Today, when I saw him sitting there in his bed, his hair swept to one side and a jacket draped over his shoulders, I was sure it was the most beautiful I've ever seen him. I'm not sure how, but at that moment as I stood by his bed, I was quite sure that if he had asked for the moon, I would have agreed in a heartbeat to get it for him.

What sorcery was this? It was terribly unfair. There should be a ban on looking so beautiful - for the sake of everyone's peace and sanity - specifically mine.

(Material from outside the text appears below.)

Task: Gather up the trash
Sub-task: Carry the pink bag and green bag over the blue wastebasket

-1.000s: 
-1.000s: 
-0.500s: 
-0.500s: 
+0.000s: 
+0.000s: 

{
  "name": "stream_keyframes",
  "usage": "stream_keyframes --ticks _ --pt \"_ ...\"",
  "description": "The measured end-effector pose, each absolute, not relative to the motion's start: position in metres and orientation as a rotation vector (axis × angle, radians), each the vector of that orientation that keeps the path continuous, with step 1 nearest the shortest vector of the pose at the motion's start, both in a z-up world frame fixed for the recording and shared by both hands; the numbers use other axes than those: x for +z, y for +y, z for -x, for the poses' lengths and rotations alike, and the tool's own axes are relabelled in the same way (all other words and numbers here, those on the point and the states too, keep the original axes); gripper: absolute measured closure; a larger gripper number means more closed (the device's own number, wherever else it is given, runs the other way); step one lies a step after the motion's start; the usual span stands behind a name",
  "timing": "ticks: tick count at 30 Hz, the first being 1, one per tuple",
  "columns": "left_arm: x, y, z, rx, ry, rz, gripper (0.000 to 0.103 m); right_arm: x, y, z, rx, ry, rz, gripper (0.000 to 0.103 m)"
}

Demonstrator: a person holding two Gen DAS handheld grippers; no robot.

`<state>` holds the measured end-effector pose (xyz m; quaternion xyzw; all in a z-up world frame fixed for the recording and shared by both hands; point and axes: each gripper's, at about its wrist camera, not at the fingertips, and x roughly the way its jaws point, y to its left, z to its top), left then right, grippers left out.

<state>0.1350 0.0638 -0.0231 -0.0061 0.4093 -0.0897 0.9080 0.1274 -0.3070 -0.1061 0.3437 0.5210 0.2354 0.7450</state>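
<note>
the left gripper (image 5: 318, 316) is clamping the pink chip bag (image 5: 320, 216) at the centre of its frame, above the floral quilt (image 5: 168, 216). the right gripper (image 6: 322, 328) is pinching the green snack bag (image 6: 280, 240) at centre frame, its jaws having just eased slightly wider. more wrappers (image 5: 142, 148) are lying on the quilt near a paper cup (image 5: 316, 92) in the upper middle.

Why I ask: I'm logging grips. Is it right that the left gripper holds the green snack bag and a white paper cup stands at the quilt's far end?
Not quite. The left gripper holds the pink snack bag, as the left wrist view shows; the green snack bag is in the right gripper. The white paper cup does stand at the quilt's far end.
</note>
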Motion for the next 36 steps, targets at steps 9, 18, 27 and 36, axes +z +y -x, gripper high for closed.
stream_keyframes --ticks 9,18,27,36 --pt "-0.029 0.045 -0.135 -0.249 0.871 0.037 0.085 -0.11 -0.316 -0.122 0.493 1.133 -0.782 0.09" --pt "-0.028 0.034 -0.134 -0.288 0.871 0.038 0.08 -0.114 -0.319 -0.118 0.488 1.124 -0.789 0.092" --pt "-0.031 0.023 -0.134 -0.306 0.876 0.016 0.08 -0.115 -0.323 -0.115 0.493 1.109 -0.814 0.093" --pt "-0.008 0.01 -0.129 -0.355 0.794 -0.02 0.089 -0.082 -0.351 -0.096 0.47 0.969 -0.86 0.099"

I'll just take one more look at him tonight. Maybe it was some kind of Lorent spell. Now that he was back home in the nitty gritty reality to Night Leaf, maybe I would see him in a different light and realize that the apparition this afternoon was just a passing mirage.

And then I won't be at risk of trying to take down the moon or anything crazy like that.

Because you know, I was the alpha. I was going to protect everyone's happiness. And I wasn't planning on falling in love, becoming an idiot, or losing my mind or anything stupid like that.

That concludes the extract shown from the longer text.